[Given data]

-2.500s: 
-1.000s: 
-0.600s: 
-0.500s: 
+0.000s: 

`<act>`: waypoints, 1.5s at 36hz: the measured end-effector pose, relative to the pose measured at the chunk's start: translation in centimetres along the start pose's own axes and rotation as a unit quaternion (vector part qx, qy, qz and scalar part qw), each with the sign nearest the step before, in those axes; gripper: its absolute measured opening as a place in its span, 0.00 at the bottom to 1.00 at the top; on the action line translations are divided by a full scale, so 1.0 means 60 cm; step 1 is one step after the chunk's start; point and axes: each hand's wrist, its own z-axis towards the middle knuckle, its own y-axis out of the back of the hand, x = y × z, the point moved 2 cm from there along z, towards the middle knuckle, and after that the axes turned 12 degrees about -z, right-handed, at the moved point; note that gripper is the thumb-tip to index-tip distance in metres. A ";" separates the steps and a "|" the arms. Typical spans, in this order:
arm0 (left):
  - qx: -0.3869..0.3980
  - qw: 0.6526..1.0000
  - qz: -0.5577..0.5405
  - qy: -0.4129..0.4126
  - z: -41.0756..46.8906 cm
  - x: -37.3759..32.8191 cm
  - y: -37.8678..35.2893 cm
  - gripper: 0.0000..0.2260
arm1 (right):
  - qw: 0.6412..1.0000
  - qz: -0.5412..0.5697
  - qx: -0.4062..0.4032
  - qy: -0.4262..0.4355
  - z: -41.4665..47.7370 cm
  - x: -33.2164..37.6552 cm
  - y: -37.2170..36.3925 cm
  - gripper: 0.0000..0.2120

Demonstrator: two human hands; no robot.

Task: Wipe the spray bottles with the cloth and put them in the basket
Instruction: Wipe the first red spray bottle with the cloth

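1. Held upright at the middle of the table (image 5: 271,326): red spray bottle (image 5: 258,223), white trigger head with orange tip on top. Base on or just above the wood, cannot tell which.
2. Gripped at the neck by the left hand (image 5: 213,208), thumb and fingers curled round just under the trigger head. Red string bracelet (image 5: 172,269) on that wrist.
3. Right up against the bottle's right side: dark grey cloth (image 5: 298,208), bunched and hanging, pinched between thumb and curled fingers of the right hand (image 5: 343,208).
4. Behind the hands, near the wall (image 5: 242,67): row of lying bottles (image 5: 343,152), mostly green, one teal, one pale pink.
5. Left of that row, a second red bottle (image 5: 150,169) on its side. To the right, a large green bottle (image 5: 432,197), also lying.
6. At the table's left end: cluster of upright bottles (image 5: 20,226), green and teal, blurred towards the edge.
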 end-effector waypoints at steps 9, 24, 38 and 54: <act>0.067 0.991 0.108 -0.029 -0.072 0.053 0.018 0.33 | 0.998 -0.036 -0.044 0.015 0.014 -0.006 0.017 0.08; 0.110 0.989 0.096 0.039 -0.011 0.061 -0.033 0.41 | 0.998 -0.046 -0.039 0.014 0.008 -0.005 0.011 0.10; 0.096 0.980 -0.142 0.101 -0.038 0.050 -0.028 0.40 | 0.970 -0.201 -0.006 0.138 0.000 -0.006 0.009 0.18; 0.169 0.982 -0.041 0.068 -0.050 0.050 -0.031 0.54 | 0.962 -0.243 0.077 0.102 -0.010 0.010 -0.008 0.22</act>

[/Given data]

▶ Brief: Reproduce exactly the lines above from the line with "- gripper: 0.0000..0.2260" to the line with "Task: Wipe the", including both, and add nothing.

▶ Exercise answer:
  - gripper: 0.0000..0.2260
arm1 (right):
  - qw: 0.6412..1.0000
  - qz: -0.5412..0.5697
  - qx: -0.4062..0.4032
  - qy: -0.4262..0.4355
  - z: -41.4665..47.7370 cm
  - x: -33.2164..37.6552 cm
  - y: -37.2170..36.3925 cm
  - gripper: 0.0000..0.2120

Demonstrator: two human hands; no robot.

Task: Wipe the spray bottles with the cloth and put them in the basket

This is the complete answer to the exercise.